Two weeks ago, Brooke Borel witnessed a modern wonder in Brooklyn. She gaped, transfixed as a group of ants hauled a piece of dog food up a vertical wall. How did they not only have the brute strength to accomplish this feat, but also coordinate their movements to carry their prize?

Today, a new study in Nature Communications offers an answer. By videotaping longhorn crazy ants (Paratrechina longicornis) as the buggers carry large food, like Cheerios, a team of physicists outlines the precise behaviors needed to haul large objects to the nest.

Ants tug a piece a dog food up a vertical wall in science writer Brooke Borel's apartment in Brooklyn.
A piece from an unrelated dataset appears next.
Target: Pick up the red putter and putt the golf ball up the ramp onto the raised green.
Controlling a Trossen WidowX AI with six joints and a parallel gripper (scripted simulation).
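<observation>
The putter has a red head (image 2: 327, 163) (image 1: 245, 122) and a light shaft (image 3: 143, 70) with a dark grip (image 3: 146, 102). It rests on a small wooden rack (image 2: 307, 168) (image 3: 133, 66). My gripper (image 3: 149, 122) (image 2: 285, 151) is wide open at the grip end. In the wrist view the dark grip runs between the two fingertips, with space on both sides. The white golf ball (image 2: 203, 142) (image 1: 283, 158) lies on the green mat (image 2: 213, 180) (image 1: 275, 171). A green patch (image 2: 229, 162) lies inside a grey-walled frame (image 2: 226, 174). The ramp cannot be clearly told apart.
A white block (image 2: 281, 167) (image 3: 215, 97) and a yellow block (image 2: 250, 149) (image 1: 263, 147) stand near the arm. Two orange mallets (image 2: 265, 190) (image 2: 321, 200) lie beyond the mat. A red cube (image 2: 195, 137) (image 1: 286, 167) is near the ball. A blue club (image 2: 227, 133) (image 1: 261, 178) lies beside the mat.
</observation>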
Photo by Brooke
         Borel

Ants tug a piece a dog food up a vertical wall in science writer Brooke Borel‘s apartment in Brooklyn. Photo by Brooke Borel

From an evolutionary perspective, group carrying has advantages and disadvantages. On the one hand, the ants can move bigger pieces of food as a team, but then an individual can’t react as quickly to danger, such as an approaching predator.
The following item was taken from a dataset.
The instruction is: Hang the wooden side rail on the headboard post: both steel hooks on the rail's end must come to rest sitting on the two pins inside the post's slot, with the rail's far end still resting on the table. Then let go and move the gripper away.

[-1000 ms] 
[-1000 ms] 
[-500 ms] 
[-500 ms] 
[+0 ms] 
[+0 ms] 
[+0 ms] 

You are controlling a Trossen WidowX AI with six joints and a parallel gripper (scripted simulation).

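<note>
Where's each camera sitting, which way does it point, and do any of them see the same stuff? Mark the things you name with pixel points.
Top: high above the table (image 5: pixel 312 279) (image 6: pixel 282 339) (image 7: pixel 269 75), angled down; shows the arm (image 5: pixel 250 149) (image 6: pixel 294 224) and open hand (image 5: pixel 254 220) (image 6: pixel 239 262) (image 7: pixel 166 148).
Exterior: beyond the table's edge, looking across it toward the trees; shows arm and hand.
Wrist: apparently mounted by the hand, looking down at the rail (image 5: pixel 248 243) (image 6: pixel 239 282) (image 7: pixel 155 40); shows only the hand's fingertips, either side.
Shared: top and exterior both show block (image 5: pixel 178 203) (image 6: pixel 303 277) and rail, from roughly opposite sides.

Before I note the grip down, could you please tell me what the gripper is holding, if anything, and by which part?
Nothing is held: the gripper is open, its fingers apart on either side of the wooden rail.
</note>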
That tradeoff might explain why group carrying is fairly rare in nature. Outside of a few social spiders, dung beetles and baby rats, humans and ants are the only animals known to do it. But when you and your pals move really big furniture, you have the luxury of being able to swivel your head and talk to each other in order to work together. In contrast, an ant’s jaws are locked onto whatever it’s carrying and its antennae, which it uses to “see and smell”, are blocked too. Plus, due to how their bodies are built, ants can only pull and lift objects; they can’t push.

As physicist Ofer Feinerman and his colleagues at Weizmann Institute of Science in Israel explained in their study, there are a few ways for ants to carry a Cheerio or artificial large object over a flat, 3-foot journey to their nest without getting stuck in a tug of war. (Artificial objects were dipped overnight in plastic bags of cat food to lure the ants).
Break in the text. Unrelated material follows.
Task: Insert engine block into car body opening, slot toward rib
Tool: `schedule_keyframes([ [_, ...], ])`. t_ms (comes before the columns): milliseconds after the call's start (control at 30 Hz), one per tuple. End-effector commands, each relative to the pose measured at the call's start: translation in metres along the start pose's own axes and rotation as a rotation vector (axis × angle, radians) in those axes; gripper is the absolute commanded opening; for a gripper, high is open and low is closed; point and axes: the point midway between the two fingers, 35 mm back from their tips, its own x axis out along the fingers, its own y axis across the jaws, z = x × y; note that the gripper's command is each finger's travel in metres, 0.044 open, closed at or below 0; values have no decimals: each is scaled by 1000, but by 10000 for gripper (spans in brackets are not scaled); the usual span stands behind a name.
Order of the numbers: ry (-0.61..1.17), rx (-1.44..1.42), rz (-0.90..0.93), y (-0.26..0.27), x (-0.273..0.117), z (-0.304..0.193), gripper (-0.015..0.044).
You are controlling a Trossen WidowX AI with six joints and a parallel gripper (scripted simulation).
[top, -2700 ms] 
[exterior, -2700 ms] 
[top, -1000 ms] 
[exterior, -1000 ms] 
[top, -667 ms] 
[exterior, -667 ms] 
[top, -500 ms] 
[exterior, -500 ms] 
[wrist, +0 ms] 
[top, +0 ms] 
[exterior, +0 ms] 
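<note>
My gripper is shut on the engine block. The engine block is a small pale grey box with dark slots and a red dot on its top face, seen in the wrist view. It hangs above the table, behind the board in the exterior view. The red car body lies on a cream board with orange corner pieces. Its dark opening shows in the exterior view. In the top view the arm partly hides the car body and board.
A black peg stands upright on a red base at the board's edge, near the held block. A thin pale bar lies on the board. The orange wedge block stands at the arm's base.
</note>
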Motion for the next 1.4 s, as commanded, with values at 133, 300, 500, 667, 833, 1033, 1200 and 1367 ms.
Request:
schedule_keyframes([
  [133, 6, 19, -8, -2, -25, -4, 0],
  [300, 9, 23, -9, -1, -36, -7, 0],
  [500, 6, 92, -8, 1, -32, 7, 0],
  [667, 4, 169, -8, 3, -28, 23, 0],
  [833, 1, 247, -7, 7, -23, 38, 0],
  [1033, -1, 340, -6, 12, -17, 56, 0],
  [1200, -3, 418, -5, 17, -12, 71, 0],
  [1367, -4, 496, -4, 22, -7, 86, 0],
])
First, a majority of the ants could collect along the leading edge and pull, while a couple of stragglers lift on the other side. The second option is the group could appoint a captain. This leader would be attached to the cereal for the whole trip and lead the pack home.

A group of longhorn crazy ants cooperate to transfer an item much too heavy for each of them to move alone. Photo by
         Ehud Fonio and Ofer Feinerman

A group of longhorn crazy ants cooperate to transfer an item much too heavy for each of them to move alone. Photo by Ehud Fonio and Ofer Feinerman

The team’s video didn’t observe either of these scenarios, however. For small objects, ants might congregate along the leading edge and do some dragging, but for the larger food, the bugs were evenly distributed around the load. Their “captain ant” hypothesis went out the window, too. For most of the 98 journeys that the team recorded, they did spot one ant that clung to the object for the whole journey, but its orientation rarely matched the direction of team’s movement.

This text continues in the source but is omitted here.